Anisa Indraini – detikFinance
Jumat, 22 Jul 2022 21:00 WIB
Jakarta – Layanan pencarian indekos, Mamikos melakukan pemutusan hubungan kerja (PHK) kepada sejumlah karyawannya. Hal ini menambah daftar panjang startup yang sudah lebih dulu melakukan keputusan serupa.
Co-founder dan CEO Mamikos, Maria Regina Anggit mengatakan PHK dilakukan karena mempertimbangkan kondisi pasar dan ekonomi makro saat ini. Keputusan berat itu diambil agar perusahaan lebih sehat dan berkelanjutan.
“Dengan mempertimbangkan kondisi pasar dan ekonomi makro saat ini, Mamikos melakukan restrukturisasi untuk membuat struktur perusahaan lebih sehat dan sustain. Upaya restrukturisasi dilakukan dengan adanya perubahan fokus yang salah satu dampaknya adalah pengurangan kapasitas karyawan/layoff,” kata Maria saat dihubungi detikcom, Jumat (22/7/2022).
Maria mengaku belum bisa memberikan informasi lebih rinci termasuk soal jumlah karyawan Mamikos yang kena PHK. Meski begitu, dipastikan bahwa pihaknya berkomitmen memenuhi hak karyawan yang terdampak.
“Mamikos berkomitmen memenuhi hak karyawan secara penuh dan memberikan tambahan support seperti severance package (pesangon) sesuai dengan undang-undang dan peraturan berlaku, benefit kesehatan yang diperpanjang, dan job assistance (bantuan pekerjaan) sampai 3 bulan ke depan,” jelasnya.
Terlepas dari adanya PHK karyawan, Maria memastikan layanan Mamikos tetap berjalan seperti biasa sebagai aplikasi pencarian kos. Saat ini ada 3 juta kamar ditawarkan dengan menggandeng lebih dari 200 ribu pemilik kos yang tersebar di lebih dari 150 kota dan kabupaten seluruh Indonesia.
“Tidak ada layanan yang ditutup dan kami pastikan layanan baik ke pemilik kos dan user Mamikos akan tetap berjalan seperti biasa,” tandasnya.
Badai PHK Startup Belum Usai?
Direktur Eksekutif Institute for Development Economics and Finance (INDEF) Tauhid Ahmad pernah mengatakan bahwa saat ini fenomena ledakan gelembung atau bubble burst sedang melanda startup-startup di Indonesia. Bubble burst bisa diketahui dari kinerja perusahaan yang kurang baik.

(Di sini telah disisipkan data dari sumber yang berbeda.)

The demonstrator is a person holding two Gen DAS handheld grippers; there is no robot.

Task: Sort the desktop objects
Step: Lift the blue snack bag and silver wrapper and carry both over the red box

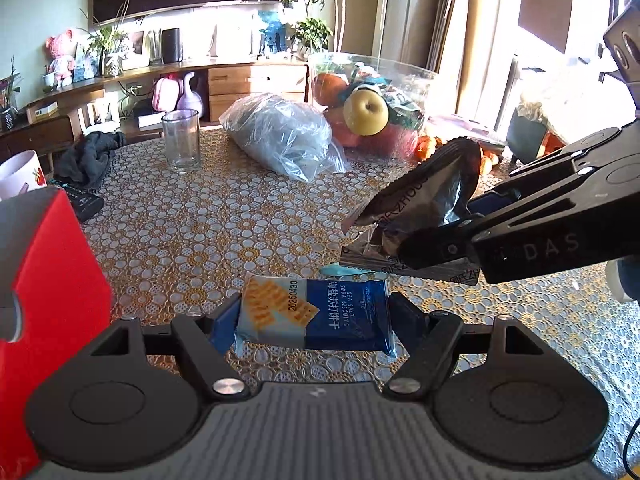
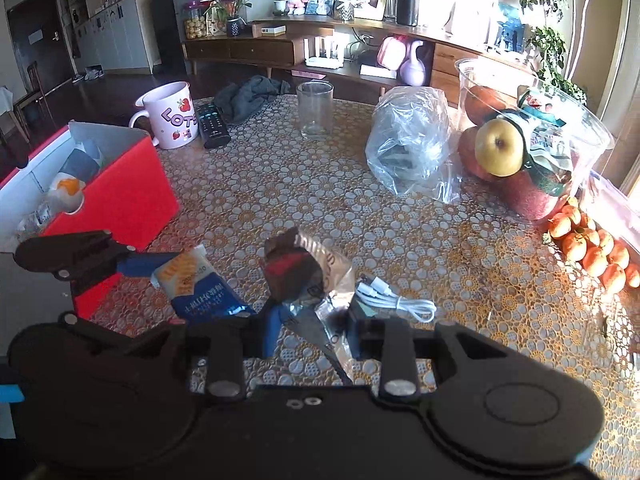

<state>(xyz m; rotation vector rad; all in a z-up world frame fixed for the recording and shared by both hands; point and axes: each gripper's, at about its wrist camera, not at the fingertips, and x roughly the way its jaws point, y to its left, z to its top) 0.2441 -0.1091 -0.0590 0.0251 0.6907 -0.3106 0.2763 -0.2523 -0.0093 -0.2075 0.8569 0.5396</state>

“Pertama mereka ingin melakukan restrukturisasi karena ada skenario bisnis. Yang kedua, memang pencapaian kinerja lagi kurang bagus sehingga mereka melakukan efisiensi,” katanya kepada detikcom.
Sementara itu, Direktur Center of Economic and Law Studies (CELIOS) Bhima Yudhistira mengatakan penyebab PHK besar-besaran di startup karena alami kesulitan pendanaan setelah rencana bisnis terpengaruh pandemi COVID-19 dan penurunan pengguna yang signifikan.
Meski selama pandemi COVID-19 terjadi lonjakan pengguna internet, tidak semua merata dirasakan oleh startup. Akhirnya banyak startup kesulitan mendapatkan pendanaan baru dan investor makin selektif dalam memilih startup.
Pengusaha terkemuka Hary Tanoesoedibjo juga pernah menyebut jika hari keemasan startup sudah mulai berakhir. “The golden days of startup are already over,” kata Hary Tanoe di laman Instagramnya.
Hary Tanoe menjelaskan indikator bisnis yang sehat bisa dilihat dari arus kas atau kondisi keuangan yang positif.
Startup sendiri biasanya disokong dana oleh investor. Dana tersebut lalu banyak digunakan untuk ‘bakar uang’ demi menggaet konsumen baru dengan cepat. Sayangnya, tak semua langkah tersebut berhasil.
Nah, hal inilah yang membuat investor yang tadinya fokus pada daya tarik startup, tak mau lagi menambah investasinya. Kondisi ini mempengaruhi arus kas dan harus mengurangi pengeluaran antara lain adalah untuk biaya karyawan.